*Brief:* Go through the entries below, tally each line that has the word "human", and give only the total.

Extracted data entries

--------------------------------------------------

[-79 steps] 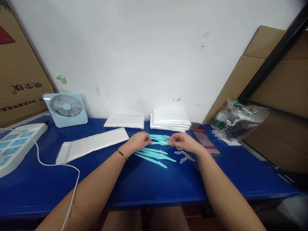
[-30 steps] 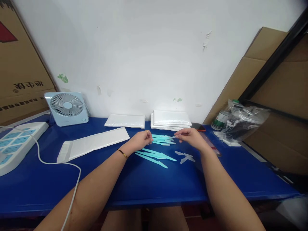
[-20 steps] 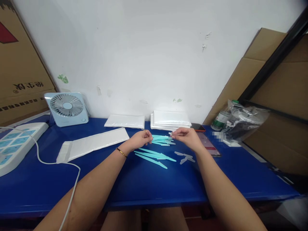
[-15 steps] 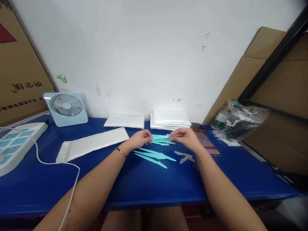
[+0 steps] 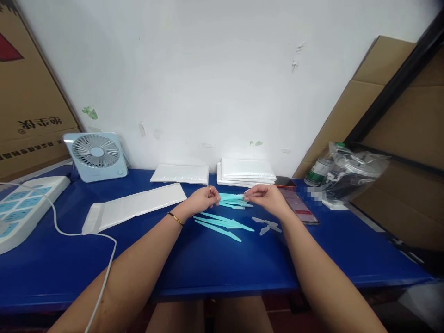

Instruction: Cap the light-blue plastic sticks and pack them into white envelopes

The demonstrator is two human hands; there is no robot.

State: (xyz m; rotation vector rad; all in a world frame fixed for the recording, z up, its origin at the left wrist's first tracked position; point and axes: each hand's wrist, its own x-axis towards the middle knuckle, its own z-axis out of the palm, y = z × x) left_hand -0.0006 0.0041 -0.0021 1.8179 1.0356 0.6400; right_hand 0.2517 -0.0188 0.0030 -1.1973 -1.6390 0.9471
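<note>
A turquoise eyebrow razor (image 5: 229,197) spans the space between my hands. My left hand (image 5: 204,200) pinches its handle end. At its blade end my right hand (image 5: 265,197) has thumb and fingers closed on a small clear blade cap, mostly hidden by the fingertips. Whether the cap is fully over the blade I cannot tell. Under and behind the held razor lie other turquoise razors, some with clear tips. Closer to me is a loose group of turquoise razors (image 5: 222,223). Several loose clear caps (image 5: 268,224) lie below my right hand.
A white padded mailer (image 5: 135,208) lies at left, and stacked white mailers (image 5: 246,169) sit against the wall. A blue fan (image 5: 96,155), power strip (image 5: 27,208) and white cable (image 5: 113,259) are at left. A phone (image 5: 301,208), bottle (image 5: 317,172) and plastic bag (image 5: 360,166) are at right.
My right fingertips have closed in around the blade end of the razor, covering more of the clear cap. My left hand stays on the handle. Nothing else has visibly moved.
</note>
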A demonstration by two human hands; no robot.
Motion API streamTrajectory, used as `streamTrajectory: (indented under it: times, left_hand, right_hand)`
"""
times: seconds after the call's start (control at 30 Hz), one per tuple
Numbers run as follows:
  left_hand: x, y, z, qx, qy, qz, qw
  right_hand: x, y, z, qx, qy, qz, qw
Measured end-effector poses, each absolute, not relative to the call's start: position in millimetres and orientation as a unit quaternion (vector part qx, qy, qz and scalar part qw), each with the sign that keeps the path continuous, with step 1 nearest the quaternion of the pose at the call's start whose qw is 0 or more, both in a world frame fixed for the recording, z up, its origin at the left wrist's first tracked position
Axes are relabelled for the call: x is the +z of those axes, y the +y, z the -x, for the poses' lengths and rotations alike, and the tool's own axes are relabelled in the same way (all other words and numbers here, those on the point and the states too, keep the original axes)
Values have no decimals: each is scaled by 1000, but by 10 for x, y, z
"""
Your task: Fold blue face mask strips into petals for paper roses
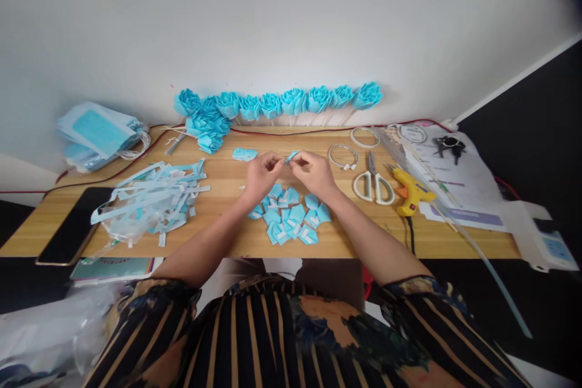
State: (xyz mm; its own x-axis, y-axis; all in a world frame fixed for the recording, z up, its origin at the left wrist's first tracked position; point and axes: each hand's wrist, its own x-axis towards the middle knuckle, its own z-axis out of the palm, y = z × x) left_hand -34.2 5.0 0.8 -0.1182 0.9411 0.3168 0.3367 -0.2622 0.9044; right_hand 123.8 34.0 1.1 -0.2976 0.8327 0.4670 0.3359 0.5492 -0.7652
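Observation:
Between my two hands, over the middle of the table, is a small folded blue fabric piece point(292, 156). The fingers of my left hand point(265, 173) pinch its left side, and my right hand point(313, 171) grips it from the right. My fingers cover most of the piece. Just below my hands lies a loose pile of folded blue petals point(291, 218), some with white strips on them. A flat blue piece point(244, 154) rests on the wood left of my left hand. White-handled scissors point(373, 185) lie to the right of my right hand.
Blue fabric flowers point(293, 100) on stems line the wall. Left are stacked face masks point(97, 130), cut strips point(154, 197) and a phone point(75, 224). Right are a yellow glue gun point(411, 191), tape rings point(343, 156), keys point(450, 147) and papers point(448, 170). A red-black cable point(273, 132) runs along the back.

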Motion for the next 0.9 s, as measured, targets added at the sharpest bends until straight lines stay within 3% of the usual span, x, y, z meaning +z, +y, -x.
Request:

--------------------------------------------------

*Answer box:* 2